Синьор Каллисто снова замолчал.
Он так и не сказал, как они общались с Кристиной в приближении к её родам. Не захотел рассказывать эти свои чувства. И я не стала настаивать. История полна пробелов, но я и так могу её заполнить. А вот вы — нет и вам не нужно. Пусть для вас останется загадкой, как они познакомились и что делали в последнее, отведенное им время.
— Её смерть не изменила того, что Ливио ваш сын. Но она пошатнула вас, и вы не знали, что делать, когда остаётесь одни. Когда вся работа семьи сделана, когда Ливио гуляет с друзьями или занимается своими делами, — утвердительно сказала я.
— Так и есть. Женщины — первое, что попало мне под руку. Они всегда сами ко мне лезли, — спокойно ответил Каллисто.

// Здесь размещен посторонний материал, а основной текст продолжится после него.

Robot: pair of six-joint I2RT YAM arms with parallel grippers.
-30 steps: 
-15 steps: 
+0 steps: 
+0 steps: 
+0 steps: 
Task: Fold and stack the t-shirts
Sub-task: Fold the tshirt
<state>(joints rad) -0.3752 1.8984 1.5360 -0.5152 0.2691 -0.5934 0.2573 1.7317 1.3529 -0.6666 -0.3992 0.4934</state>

Естественно. Мало того, что он был богат, так ещё и чертовски красив. Нормальные женщины мимо такого не проходят.
— Чтобы наладить с Ливио отношения, нужно отказаться от представительниц прекрасного пола. Но я пока не могу этого сделать, — признался Каллисто.
— Не думаю, что он хочет от вас именно это, — возразила я, смотря на вино в своем бокале. — Ему будет достаточно того, что вы просто поговорите с ним о матери и расскажете, какой она была для вас.
Каллисто задумался.
Я внимательно разглядывала его из-под опущенных ресниц.
Пожалуй, нужно кое-что добавить.
— Я отлично разбираюсь в людях. Можете спросить у Дечимо или Занзаса. Они оба подтвердят, что я не ошибаюсь.
Неожиданно босс Глитто глянул на меня и лукаво улыбнулся.
— Я уже знаю. Занзас мне рассказал.
— Вы друзья? — наконец я смогла задать вопрос, который волновал меня ещё с бала Вонголы.
Ясное дело, спрашивать у самого босса Варии я не стала. Мало ли, что он мне ответит.
— Да. Кто-то вроде друзей детства, — довольно улыбнулся Каллисто. — Наверное, по нему не скажешь, но он очень гордится, что его дочь — гений.
— Я не гений, — неожиданно смутилась я от мурлыкающих ноток в голосе мужчины. — Просто… как-то само всё получается.
Каллисто чуть наклонил голову, будто присматриваясь ко мне, и его серые глаза стали глубже.
— Когда что-то даётся легко и само, без особых усилий — это и значит быть одарённой.
Его слова заставили меня немного по-другому посмотреть на свои умения.
Раньше я активно не признала своей гениальности, потому что много кто может разобраться в людских чувствах.
Однако не так, как я.
— Наверное… вы правы, — признала я.
Каллисто кивнул и спросил:
— Ну что, примешь от меня эту картину?
Я посмотрела за его спину, на сказку, и чуть не уронила глаза на пол.